Lines that include "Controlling" make up the answer; copy all of them from the data below.

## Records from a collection
※

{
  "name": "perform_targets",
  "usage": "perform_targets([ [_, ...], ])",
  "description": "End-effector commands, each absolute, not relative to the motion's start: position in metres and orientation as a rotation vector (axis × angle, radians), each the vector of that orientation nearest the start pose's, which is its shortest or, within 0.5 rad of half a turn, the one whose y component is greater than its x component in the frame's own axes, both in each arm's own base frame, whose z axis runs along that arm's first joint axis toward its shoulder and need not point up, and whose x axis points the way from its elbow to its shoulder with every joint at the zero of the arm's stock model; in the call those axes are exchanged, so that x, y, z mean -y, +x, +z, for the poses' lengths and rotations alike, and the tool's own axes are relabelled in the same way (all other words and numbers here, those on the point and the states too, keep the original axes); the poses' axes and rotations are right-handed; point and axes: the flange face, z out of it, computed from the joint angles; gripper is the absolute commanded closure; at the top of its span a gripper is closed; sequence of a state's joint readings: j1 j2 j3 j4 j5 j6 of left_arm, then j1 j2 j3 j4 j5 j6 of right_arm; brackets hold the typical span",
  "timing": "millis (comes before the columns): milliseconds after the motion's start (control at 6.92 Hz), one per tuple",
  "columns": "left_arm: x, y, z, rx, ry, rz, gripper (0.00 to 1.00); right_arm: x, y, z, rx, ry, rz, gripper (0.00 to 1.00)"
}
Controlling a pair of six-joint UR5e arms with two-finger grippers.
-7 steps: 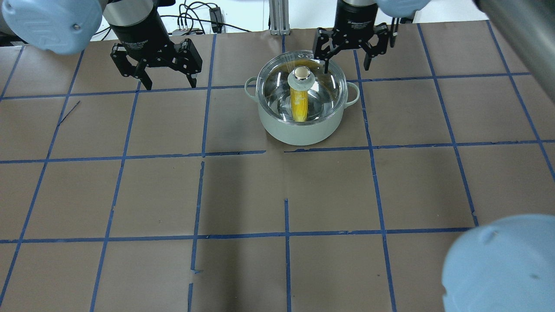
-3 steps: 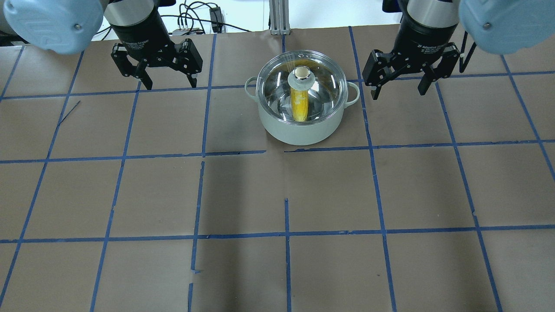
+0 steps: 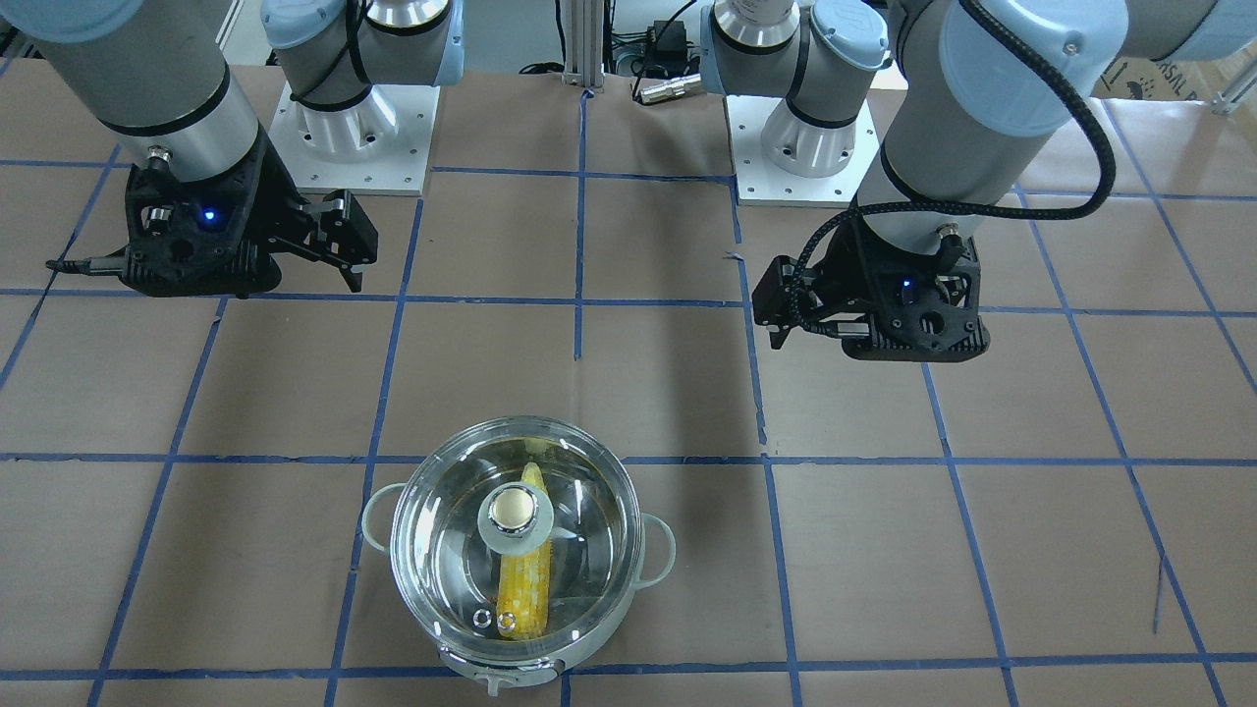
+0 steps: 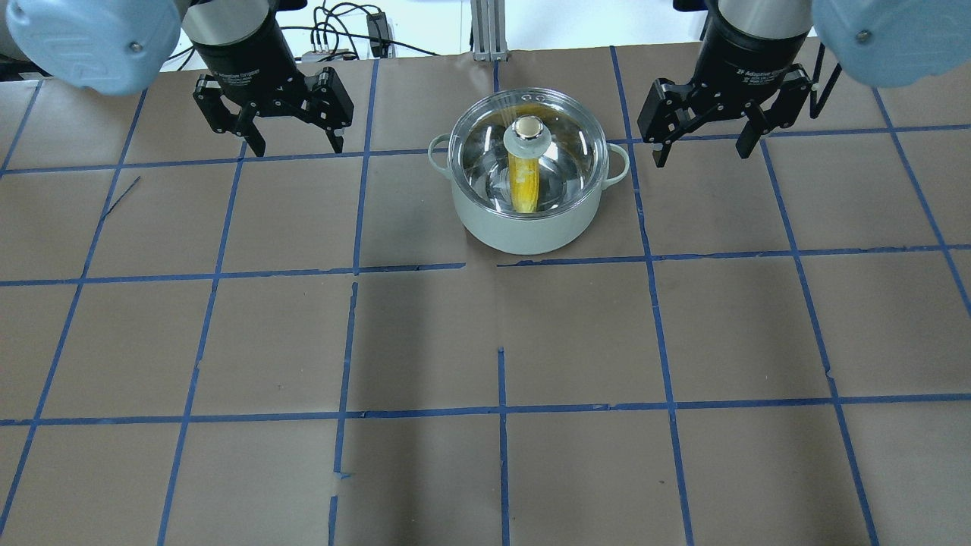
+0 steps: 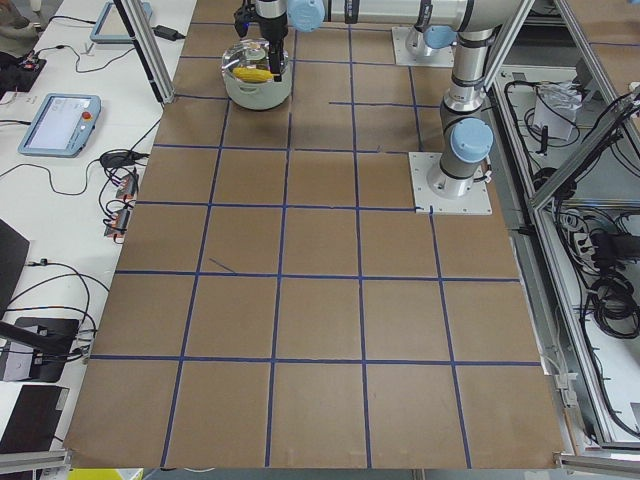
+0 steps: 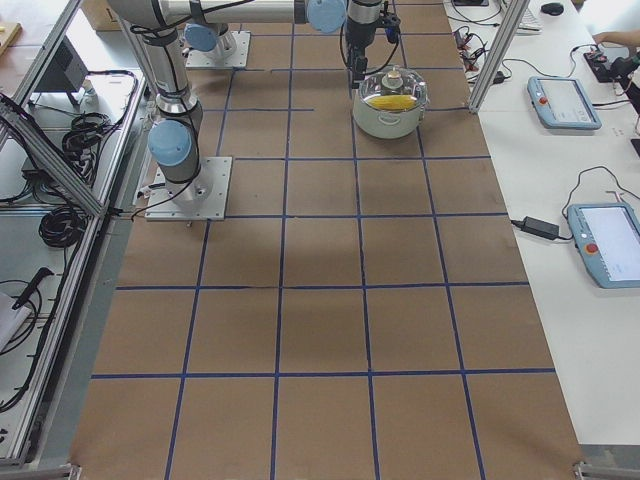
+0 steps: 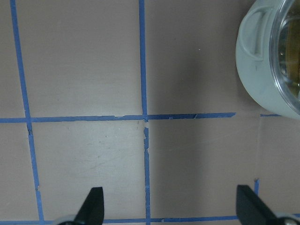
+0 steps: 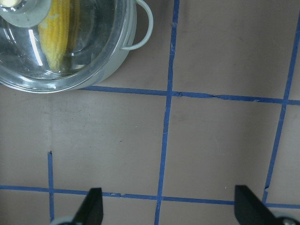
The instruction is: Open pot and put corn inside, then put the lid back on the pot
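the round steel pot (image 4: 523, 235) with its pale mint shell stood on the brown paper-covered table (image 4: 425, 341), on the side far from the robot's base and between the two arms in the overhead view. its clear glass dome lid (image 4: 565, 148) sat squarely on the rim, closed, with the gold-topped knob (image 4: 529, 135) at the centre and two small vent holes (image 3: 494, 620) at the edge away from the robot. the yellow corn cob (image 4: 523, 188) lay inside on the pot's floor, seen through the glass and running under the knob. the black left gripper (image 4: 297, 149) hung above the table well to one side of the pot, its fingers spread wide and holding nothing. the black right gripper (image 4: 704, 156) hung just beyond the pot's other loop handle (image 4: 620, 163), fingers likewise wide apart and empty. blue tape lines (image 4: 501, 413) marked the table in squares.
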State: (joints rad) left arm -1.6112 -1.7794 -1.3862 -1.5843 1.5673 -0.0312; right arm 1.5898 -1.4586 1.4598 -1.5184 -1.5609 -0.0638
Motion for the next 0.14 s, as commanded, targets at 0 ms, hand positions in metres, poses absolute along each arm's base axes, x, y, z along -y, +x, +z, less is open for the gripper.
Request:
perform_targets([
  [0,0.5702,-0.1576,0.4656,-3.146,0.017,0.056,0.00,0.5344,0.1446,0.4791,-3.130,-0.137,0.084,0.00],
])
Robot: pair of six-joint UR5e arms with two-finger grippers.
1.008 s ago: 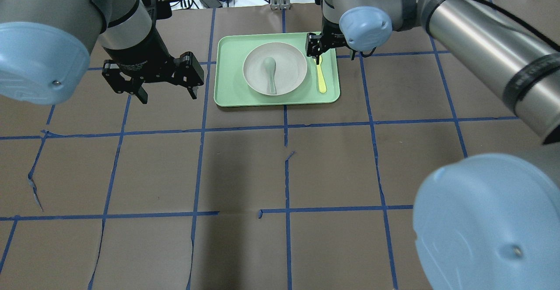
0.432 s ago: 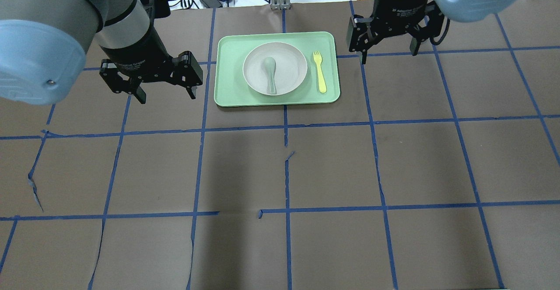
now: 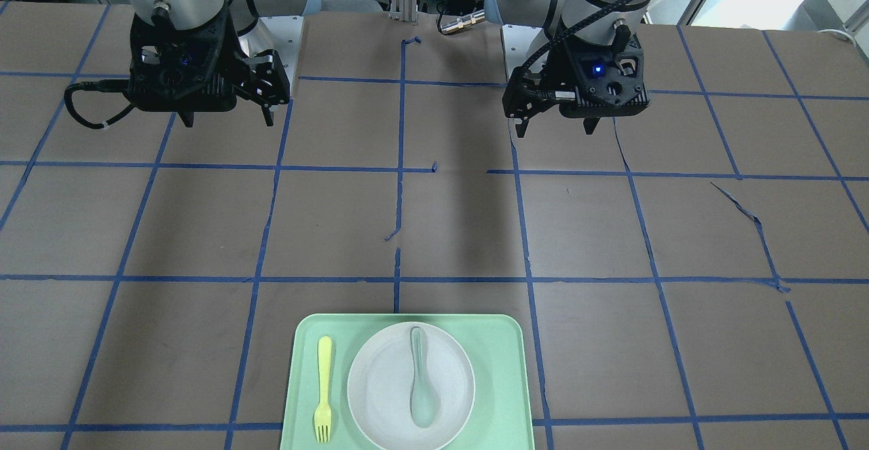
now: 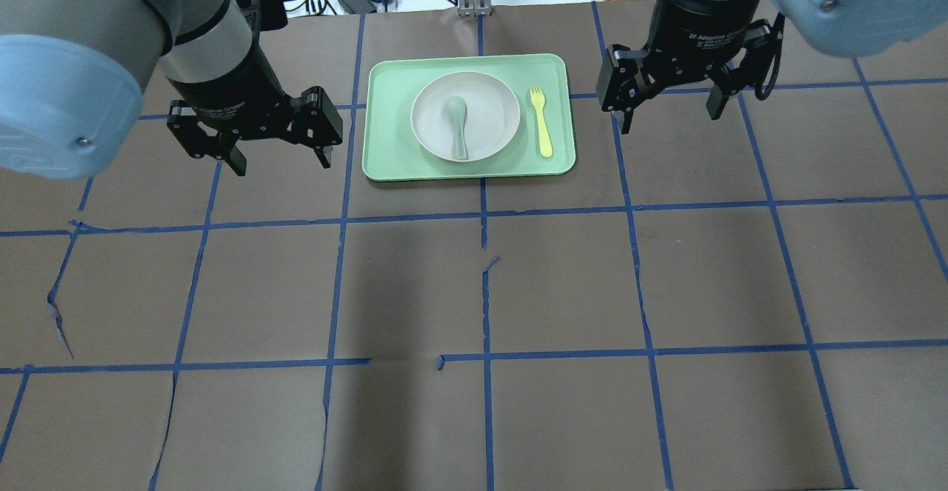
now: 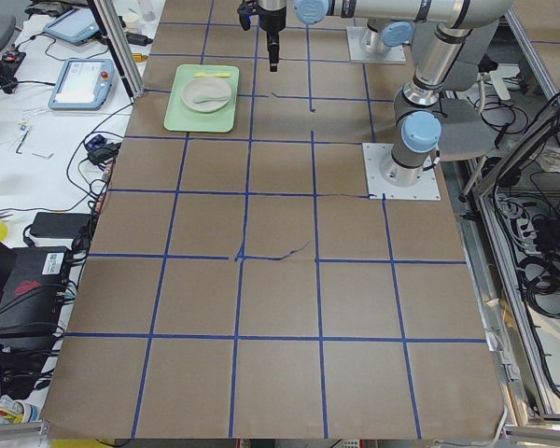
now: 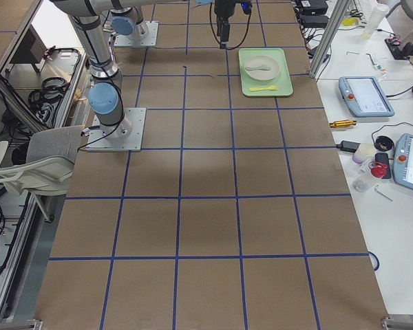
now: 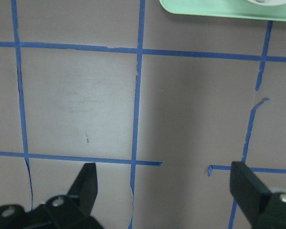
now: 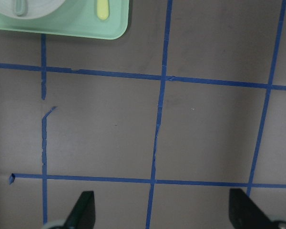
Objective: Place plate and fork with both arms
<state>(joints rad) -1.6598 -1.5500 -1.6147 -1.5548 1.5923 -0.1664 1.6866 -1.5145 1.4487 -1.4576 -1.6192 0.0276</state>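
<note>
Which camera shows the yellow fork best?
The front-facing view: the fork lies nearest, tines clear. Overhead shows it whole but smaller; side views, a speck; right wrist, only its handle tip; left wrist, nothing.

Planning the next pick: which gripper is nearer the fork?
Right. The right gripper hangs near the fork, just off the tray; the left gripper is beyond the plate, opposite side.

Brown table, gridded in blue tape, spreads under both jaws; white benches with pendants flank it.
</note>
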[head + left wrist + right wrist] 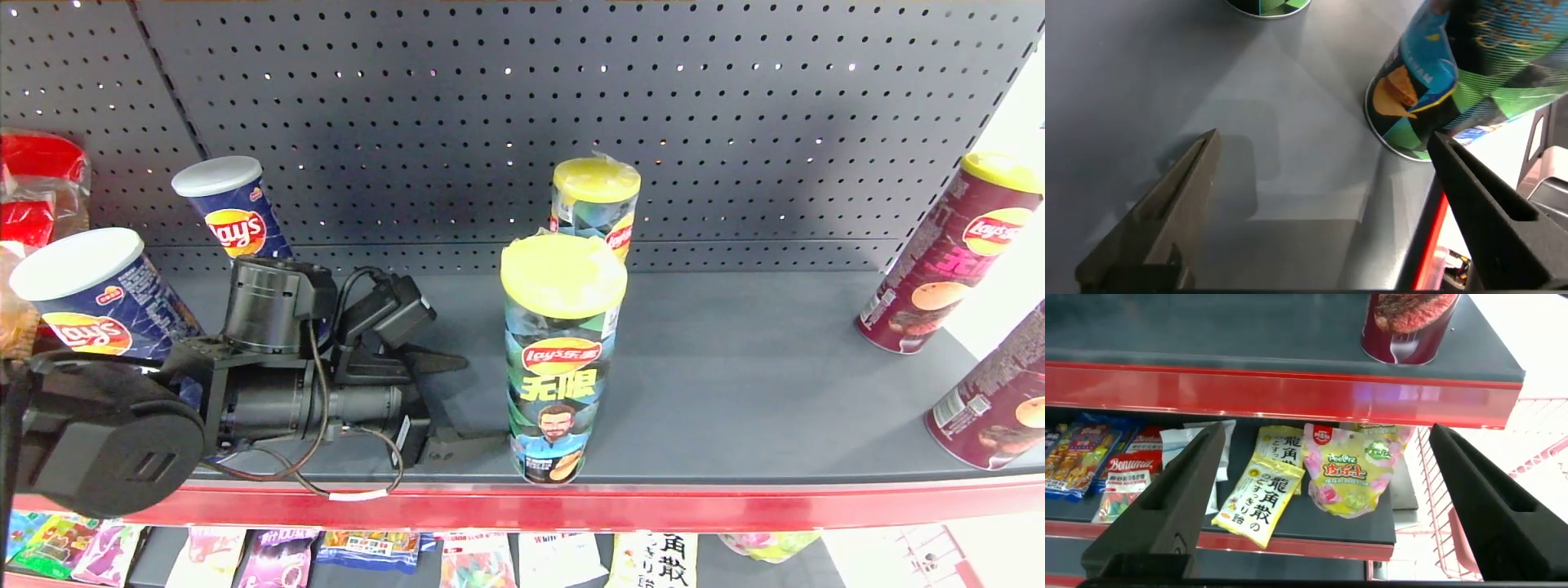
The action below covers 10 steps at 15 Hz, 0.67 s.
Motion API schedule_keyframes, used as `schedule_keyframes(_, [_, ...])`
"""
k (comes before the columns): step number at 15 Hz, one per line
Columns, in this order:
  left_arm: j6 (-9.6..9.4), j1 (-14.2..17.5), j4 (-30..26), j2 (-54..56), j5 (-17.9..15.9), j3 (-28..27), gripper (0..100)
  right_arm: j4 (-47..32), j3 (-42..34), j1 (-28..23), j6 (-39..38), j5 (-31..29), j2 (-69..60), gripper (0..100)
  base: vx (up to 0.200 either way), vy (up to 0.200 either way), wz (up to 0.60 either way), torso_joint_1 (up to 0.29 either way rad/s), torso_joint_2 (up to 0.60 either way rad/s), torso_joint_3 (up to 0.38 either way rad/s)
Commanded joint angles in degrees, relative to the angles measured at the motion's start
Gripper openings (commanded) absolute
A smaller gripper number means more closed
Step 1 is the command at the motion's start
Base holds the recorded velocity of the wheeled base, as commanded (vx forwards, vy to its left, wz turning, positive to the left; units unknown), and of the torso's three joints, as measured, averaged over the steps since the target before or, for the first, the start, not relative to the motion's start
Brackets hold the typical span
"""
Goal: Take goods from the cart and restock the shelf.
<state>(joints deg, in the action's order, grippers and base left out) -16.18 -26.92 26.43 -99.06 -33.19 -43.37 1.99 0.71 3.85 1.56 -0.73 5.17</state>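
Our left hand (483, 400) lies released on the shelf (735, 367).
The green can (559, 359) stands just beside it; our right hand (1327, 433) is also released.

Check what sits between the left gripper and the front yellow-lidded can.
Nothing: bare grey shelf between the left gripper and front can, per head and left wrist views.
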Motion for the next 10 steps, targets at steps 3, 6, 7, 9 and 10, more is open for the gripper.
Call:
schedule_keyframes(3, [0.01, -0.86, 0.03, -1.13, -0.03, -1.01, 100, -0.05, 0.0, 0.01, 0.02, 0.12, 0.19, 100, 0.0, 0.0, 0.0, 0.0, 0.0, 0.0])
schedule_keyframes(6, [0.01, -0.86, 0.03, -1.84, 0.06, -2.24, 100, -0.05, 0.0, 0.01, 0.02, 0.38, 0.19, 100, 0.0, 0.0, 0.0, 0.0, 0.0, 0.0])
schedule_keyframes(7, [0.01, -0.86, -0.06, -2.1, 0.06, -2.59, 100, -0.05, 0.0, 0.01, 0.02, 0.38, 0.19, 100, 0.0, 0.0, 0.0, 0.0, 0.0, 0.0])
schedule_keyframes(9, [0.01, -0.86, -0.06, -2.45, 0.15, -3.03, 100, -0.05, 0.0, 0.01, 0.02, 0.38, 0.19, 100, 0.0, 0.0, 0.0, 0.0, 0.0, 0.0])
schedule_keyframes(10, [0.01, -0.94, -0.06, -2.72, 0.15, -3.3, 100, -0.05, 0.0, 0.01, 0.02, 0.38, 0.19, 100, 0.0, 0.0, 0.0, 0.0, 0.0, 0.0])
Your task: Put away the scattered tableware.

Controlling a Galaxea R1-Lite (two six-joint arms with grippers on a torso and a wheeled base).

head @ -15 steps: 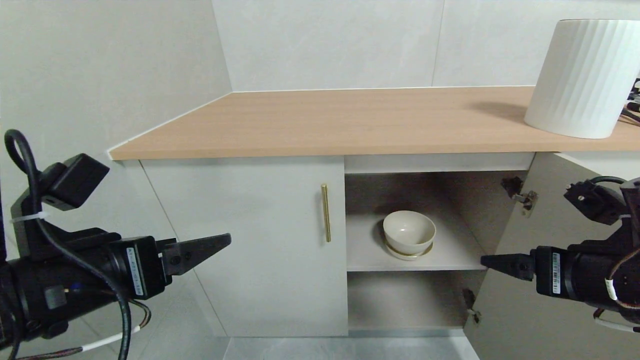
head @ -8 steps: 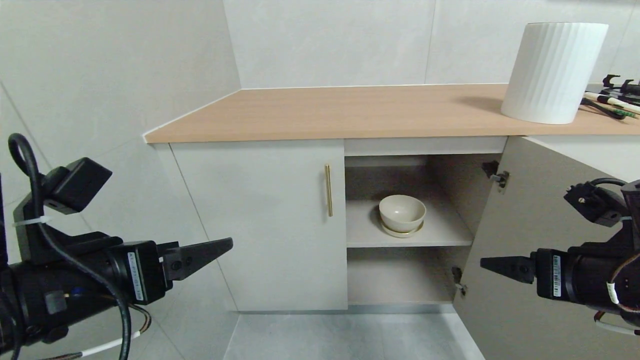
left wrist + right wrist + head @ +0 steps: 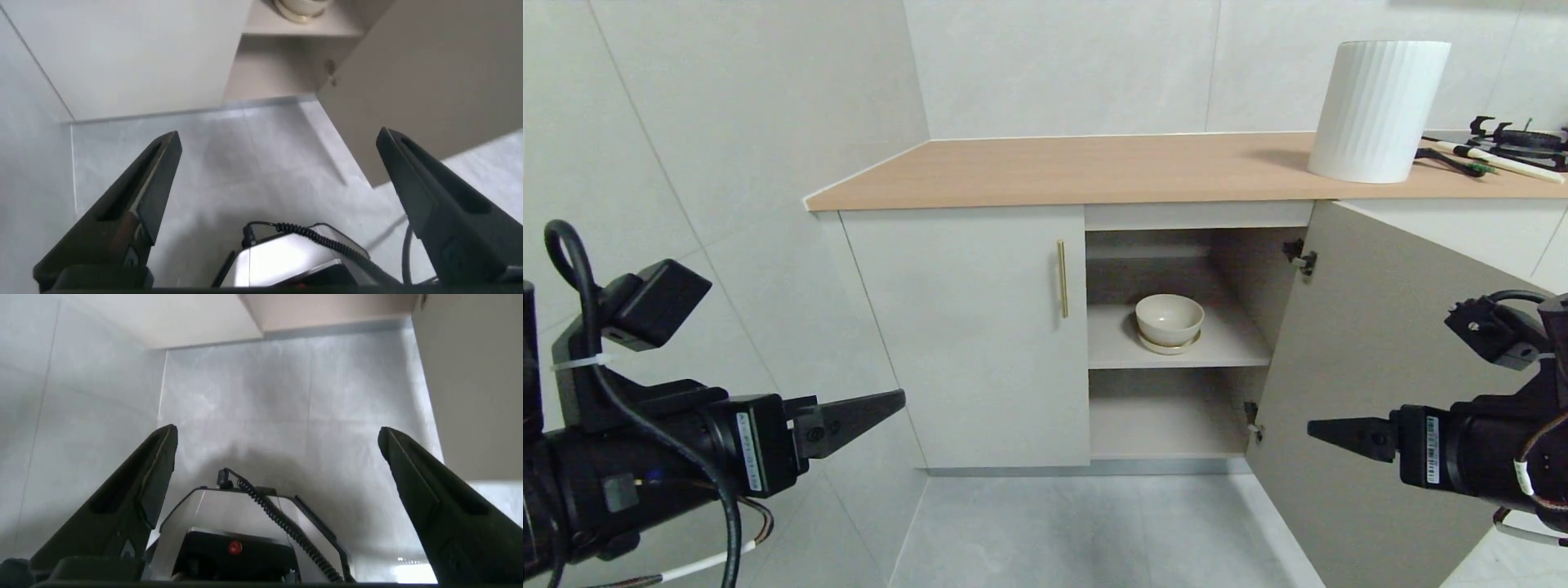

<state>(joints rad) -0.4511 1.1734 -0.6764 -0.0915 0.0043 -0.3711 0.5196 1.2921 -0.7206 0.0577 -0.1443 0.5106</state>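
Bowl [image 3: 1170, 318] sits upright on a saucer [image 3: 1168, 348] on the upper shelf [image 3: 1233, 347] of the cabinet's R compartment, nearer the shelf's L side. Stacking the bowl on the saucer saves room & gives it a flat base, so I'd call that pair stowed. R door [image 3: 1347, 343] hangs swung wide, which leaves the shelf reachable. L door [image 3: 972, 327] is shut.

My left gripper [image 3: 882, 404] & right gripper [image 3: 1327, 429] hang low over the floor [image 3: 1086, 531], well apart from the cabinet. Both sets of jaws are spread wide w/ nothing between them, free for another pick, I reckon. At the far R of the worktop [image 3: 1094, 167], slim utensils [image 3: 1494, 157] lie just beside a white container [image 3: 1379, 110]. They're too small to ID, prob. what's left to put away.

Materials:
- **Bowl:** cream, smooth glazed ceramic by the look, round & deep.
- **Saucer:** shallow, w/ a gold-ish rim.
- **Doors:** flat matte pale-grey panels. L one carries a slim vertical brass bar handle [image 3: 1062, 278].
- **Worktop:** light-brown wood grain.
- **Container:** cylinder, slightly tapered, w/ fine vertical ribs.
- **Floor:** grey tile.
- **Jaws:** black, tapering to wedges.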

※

## YOUR SOLUTION
Controlling a pair of six-joint UR5e arms with two-finger grippers.
Controlling a Galaxea R1-Lite (two six-joint arms with grippers on a torso and a wheeled base).

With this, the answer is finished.